Meandering Towershell is possibly a little easier to remember because it is your own combat phase. You could just place the counter on your library anyway to remind you at the beginning of your turn, draw your card, and move straight into combat with Slow Turtle leading the charge.
So what happens when you miss the return trigger? Simply put, you're going to get a tapped Turtle that missed its chance to get in for damage. (As always, this series presumes Competitive REL under the auspices of the IPG.) Zone-change triggers fall under a special class of trigger (often called "Obzedat triggers" because that was the card most popular at the time) that are dealt with thusly:
"If the triggered ability is a delayed triggered ability that changes the zone of an object, resolve it. For these two types of abilities, the opponent chooses whether to resolve the ability the next time a player would get priority or when a player would get priority at the start of the next phase. These abilities do not expire and should be remedied no matter how much time has passed since they should have triggered."
First off, let's clarify when the return ability triggers and when it's missed. It happens "at the beginning of the declare attackers step." This is after you declare the rest of your attackers, which is a turn-based action that happens as the first part of the declare attackers step before either player gains priority (which is when triggers go on the stack). This means that if you let your opponent declare blockers without having returned the Turtle, you've missed the trigger.
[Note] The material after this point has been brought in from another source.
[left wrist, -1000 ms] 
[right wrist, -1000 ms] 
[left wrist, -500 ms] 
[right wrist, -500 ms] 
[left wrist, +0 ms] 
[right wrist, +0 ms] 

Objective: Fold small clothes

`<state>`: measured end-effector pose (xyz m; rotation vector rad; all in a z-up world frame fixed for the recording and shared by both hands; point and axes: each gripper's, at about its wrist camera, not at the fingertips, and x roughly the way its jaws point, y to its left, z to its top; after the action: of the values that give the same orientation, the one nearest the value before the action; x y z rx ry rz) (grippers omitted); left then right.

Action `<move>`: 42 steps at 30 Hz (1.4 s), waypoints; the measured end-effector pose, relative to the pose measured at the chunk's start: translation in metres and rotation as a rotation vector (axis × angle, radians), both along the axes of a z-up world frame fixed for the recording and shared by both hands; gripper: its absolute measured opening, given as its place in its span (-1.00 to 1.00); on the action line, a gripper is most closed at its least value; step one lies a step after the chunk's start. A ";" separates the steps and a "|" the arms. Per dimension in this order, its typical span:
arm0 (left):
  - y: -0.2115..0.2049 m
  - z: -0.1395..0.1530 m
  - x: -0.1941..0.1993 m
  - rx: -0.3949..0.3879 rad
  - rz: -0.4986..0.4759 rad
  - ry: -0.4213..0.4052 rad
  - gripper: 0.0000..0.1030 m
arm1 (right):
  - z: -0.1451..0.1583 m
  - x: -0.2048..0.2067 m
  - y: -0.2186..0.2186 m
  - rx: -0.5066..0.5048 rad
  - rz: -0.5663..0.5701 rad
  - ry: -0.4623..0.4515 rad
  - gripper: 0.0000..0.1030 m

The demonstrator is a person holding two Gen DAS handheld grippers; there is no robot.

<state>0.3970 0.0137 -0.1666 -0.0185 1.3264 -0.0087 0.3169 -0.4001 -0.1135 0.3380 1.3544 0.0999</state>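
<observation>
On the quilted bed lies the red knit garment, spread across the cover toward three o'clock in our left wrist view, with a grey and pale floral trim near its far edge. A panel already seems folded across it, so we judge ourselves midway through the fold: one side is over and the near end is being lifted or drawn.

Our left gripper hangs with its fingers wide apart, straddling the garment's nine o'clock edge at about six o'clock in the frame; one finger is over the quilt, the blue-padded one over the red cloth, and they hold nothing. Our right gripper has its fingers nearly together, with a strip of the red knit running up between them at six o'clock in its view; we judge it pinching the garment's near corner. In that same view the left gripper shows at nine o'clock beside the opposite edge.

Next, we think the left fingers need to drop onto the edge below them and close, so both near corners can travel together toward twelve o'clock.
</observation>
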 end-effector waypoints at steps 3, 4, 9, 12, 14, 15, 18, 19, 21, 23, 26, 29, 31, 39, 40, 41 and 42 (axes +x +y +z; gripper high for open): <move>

Once it has been missed, we deal with it as above, which means that your opponent could choose to have the trigger resolve now, or at the beginning of the next phase. Let's say that you remember as soon as your opponent declares their blocks. They could let the Towershell return now, during declare blockers, which would be mighty generous of them... or they could have it return at the beginning of the post-combat main phase... tapped and attacking, which mostly just means tapped because attacking creatures can't exist outside of combat. Remembering at other times doesn't help you much. On your opponent's turn, you'll just have a tapped Towershell (you can't have an attacking creature during their combat phase). If you remember on a subsequent turn of yours in the pre-combat main phase, your opponent will likely choose to give you a tapped pre-combat Towershell.
Note that unlike other triggers, which often disappear into the aether forever, if this one is discovered later in the game, you always follow the prescribed remedy. "Hey, this Towershell was exiled 10 turns ago!" It still comes back tapped and probably not attacking. As the opponent, you still have no obligation to point out the trigger for your opponent, although you are welcome to do so if you would like them to have a tapped 5/9 for some reason.
One final note for you to sink your rules knowledge into, yes, taking this card with Act of Treason does make it return to you (the Act player) permanently. Fun!